Pełni szczęścia i niesamowicie zmęczeni udaliśmy się do schroniska Odrodzenie, które znajdowało się na wysokości 1236m.n.p.m, a którego nie mogliśmy dostrzec przez gęstą mgłę. Tam wypiliśmy ciepłą herbatę, gdyż na szczycie temperatura wynosiła tylko 8 stopni. Po krótkim odpoczynku ruszyliśmy w drogę powrotną=zjazdową. Niestety nie było to takie proste jak się wydaje. Nachylenie drogi powoduje, że rower może się rozpędzić do zawrotnych prędkości i stać się trudnym do zapanowania. Większość pierwszej części zjazdu pokonaliśmy na zaciśniętych szczękach hamulcy i przez to byliśmy zmuszeni do robienia przerw-obręcze i klocki hamulcowe grzały się zbytnio i trzeba było je chłodzić. Po 15 minutach szaleńczego zjazdu dojechaliśmy do szlabanu i stamtąd już mniej stromą drogą zjechaliśmy do Podgórzyna - na zjeździe osiągaliśmy nieraz prędkość 65km/h (bez znacznej ingerencji w prędkość roweru czyt. pedałowanie). Respektu do zjazdu nabraliśmy w pierwszej fazie wyprawy, gdzie na poboczu jednej z serpentyn zauważyliśmy krzyż symbolizujący miejsce śmierci jednego z członków wyścigu kolarskiego w 2007 roku.
Tego dnia cel wypraw został osiągnięty !!!
Przełęcz Karkonoska została zdobyta przez członków Klubu Rowerowego PELETON !!!

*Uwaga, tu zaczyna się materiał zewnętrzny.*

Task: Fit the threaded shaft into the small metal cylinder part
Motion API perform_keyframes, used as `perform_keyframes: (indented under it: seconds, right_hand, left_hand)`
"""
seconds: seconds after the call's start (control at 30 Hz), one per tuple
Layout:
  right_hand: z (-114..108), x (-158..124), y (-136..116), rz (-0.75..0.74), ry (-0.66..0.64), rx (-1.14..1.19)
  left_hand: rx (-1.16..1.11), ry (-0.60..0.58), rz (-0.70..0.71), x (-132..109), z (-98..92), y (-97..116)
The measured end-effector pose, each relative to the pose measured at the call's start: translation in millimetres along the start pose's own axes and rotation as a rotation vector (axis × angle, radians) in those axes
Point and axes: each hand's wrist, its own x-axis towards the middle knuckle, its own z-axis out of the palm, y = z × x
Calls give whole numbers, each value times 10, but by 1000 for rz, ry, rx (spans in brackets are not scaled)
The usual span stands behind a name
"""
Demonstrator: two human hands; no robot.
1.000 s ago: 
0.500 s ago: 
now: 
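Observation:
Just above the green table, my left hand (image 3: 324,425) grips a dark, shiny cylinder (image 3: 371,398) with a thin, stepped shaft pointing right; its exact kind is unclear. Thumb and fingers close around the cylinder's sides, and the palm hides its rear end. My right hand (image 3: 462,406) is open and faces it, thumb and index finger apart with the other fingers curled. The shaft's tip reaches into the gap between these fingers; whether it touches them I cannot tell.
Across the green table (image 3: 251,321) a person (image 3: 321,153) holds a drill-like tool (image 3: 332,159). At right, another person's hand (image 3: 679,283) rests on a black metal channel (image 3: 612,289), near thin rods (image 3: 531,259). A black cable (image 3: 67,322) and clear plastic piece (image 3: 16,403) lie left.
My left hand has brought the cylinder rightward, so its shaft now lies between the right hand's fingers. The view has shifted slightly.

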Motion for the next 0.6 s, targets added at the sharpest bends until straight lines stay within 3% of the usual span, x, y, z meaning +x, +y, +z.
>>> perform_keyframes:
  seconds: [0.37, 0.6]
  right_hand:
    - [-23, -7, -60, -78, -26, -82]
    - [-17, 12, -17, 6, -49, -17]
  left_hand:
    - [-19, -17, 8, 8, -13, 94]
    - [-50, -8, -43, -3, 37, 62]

Następny, ostatni już dzień wyprawy, spędziliśmy na krótkiej wycieczce rowerem po okolicy i pakowaniu się do powrotu. Do Poznania dojechaliśmy w 3,5h gdyż kolega z Rogoźna musiał zdążyć na pociąg o określonej godzinie (udało nam się :)).

Wyjazd zaliczyliśmy do udanych i cieszymy się z osiągniętego celu. Góry okazały się fantastycznym miejscem do uprawiania kolarstwa szosowego i miejmy nadziej, że jeszcze nie raz spotkamy się na stromych podjazdach i szybkich zjazdach pędząc na naszych wspaniałych rowerach.